Image content: This image is available to view online.
View image online (https://assets.clevelandclinic.org/transform/eff0bd99-1d56-4397-9eab-08b9a1344144/research-update-on-mrf-in-epilepsy-inset)
Representative MRF T1 maps, T2 maps and zoom-in views for patients with different FCD subtypes, including FCD IIb, FCD IIa, mMCD (mild malformation of cortical development) and MOGHE (mild malformation of cortical development with oligodendroglial hyperplasia). Arrows indicate the location of lesions. First row (coronal plane): FCD IIb lesion in the left posterior basal temporal region. Second row (coronal plane): FCD IIa lesion in the left mesial parietal region. Third row (axial plane): mMCD in the right orbitofrontal region. Fourth row (axial plane): MOGHE in the left orbitofrontal region. Subtle increased signals can be visualized on the MRF T1 map for all lesion subtypes, and on the T2 map for FCD II. The second row (FCD IIa) is also an example of a lesion that was missed on clinical visual assessment but successfully classified by the MRF machine learning model. Reprinted from reference 2 (Su et al., Ann Neurol. 2024;96[5]:944-957) under the Creative Commons Attribution-NonCommercial License.
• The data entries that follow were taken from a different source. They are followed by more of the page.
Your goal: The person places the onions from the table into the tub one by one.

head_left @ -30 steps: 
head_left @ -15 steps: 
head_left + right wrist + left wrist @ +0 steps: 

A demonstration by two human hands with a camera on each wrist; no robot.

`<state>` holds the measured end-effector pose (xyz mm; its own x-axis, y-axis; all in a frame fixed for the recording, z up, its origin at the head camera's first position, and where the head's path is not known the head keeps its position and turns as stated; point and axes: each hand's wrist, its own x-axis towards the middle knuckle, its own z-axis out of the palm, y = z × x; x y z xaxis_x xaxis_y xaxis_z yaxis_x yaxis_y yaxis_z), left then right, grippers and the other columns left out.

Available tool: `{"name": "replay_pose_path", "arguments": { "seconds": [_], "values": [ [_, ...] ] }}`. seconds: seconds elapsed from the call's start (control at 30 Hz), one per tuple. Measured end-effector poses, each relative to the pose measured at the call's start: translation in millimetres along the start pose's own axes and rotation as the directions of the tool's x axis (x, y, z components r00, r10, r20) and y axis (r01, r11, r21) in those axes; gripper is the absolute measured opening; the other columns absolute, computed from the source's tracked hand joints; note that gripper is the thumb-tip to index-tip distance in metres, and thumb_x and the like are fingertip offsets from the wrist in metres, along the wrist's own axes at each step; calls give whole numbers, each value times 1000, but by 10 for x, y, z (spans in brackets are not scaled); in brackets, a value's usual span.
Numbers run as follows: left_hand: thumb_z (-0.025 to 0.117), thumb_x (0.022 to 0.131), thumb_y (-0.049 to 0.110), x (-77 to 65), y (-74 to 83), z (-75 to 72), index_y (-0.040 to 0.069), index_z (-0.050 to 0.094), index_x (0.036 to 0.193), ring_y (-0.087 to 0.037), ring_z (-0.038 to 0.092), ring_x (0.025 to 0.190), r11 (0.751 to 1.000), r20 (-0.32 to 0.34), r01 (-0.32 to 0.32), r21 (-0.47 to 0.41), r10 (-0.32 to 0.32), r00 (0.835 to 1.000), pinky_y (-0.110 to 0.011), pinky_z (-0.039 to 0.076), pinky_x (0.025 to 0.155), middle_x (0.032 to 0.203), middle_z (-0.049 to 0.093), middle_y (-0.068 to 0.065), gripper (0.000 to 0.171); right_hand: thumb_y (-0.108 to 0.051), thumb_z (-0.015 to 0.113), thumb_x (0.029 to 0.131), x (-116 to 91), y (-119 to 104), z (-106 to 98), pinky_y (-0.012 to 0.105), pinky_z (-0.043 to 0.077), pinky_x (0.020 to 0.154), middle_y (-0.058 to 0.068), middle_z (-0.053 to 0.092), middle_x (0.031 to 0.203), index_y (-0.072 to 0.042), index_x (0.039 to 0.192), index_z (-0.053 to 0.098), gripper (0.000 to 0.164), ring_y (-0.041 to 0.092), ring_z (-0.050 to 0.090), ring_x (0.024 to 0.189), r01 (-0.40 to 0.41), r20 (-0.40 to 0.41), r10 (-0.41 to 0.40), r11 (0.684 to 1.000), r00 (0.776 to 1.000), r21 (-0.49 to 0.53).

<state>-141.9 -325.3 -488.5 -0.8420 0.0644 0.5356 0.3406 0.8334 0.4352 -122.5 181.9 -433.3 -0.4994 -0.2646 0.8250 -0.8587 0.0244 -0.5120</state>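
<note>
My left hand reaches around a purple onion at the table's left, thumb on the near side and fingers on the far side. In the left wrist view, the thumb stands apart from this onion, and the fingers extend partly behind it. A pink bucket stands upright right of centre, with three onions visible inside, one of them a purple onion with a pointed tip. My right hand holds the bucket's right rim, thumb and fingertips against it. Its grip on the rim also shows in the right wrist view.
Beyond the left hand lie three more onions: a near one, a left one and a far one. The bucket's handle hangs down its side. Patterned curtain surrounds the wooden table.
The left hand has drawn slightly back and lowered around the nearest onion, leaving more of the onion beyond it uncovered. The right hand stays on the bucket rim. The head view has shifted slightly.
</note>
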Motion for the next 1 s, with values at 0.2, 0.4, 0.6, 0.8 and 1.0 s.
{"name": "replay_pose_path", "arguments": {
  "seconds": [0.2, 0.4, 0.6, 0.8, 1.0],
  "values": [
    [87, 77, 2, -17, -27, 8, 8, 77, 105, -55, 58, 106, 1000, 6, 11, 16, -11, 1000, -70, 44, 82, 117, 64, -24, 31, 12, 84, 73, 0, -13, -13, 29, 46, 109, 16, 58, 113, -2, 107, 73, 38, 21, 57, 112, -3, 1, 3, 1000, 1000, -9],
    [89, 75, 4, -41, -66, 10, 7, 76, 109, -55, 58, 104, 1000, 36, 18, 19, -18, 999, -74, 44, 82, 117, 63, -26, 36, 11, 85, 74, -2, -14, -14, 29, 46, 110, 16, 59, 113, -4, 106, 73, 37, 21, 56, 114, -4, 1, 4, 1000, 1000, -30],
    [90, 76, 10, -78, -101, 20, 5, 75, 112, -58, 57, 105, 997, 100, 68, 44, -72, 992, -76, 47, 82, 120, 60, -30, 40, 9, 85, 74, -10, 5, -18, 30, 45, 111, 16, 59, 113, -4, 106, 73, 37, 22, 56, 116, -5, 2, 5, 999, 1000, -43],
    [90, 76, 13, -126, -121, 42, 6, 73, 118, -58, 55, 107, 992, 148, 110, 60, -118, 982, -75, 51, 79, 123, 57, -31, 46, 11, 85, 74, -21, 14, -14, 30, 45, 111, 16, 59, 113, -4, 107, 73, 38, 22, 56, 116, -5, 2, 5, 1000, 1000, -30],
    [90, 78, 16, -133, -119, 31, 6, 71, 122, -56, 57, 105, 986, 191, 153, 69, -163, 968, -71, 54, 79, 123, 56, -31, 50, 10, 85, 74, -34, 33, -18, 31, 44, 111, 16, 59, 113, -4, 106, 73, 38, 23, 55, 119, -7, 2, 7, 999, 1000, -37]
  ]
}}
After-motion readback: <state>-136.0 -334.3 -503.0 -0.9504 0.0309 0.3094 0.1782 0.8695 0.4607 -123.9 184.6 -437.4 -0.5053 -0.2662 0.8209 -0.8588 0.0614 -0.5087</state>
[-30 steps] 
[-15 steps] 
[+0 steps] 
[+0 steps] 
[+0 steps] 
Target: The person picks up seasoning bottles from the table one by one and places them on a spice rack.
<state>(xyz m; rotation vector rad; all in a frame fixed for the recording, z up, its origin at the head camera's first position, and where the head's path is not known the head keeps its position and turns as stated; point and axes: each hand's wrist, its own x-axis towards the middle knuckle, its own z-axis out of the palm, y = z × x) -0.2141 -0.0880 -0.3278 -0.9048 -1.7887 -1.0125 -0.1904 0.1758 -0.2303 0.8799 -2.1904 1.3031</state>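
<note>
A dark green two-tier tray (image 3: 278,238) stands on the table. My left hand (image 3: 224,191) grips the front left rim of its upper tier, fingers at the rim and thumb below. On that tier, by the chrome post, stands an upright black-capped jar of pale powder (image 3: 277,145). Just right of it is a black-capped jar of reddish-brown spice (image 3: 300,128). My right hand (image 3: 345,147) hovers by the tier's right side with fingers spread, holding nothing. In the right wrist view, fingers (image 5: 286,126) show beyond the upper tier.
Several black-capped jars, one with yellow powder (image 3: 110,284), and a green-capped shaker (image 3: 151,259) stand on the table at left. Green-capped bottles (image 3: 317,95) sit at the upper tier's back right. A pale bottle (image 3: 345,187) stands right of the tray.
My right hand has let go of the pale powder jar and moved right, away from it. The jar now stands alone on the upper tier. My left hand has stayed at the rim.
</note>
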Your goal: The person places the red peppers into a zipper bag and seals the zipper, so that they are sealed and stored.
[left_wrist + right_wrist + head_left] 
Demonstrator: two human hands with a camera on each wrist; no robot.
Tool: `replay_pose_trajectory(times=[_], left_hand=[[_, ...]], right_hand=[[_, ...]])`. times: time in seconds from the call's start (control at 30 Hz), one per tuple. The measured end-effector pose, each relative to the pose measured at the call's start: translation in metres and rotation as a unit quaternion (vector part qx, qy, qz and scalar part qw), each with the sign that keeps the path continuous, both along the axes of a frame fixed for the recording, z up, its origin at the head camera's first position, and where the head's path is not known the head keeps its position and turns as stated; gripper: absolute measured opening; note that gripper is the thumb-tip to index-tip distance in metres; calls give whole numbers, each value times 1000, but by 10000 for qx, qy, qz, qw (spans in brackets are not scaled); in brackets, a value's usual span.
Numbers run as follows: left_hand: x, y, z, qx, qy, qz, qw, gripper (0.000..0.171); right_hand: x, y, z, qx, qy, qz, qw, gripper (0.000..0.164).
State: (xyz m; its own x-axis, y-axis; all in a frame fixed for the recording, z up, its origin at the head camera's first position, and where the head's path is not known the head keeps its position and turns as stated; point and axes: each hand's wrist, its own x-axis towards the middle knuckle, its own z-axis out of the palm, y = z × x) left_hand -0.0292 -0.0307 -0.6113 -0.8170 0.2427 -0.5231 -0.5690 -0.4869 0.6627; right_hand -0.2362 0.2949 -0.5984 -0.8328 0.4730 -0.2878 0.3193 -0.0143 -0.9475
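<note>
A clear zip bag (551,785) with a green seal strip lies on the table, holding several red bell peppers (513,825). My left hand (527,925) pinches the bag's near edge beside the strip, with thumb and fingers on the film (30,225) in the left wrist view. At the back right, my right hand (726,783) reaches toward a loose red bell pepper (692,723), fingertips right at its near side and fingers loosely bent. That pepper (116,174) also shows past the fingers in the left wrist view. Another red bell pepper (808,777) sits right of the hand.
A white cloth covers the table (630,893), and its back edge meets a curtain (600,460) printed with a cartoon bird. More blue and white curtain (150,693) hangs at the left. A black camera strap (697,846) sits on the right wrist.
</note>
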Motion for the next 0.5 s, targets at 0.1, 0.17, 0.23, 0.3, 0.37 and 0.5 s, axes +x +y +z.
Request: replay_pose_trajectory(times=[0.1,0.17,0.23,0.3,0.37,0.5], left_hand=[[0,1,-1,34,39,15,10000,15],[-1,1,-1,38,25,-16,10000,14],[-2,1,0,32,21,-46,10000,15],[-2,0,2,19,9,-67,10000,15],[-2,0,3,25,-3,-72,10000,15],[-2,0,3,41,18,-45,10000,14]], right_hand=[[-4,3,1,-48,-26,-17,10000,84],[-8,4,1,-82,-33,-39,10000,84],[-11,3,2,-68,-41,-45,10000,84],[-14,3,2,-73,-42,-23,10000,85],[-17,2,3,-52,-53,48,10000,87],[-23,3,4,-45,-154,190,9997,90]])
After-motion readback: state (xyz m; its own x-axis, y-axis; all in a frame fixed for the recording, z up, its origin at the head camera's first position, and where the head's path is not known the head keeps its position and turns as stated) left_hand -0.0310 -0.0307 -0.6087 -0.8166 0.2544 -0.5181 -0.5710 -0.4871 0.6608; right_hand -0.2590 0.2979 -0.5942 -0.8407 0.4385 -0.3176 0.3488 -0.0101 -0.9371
This grant renewal builds on a highly productive previous funding cycle by the research team, with studies published in Proceedings of the National Academy of Sciences,1 Annals of Neurology,2 Epilepsia3-5 and Cerebral Cortex.6
Notably, one study2, highlighted on the cover of the November 2024 Annals of Neurology, developed a machine learning framework leveraging high-resolution 3D MRF data to accurately characterize FCD lesions. In a cohort of 119 subjects, the MRF machine learning model achieved over 94% sensitivity and 96% accuracy in distinguishing FCD from healthy and disease controls, far surpassing standard radiology reports, which identified only 48% of lesions. Remarkably, the model succeeded even in cases where both clinical MRI and post-processing were negative. It also differentiated FCD subtypes with high accuracy, demonstrating its potential as a powerful, noninvasive tool for epilepsy surgical planning.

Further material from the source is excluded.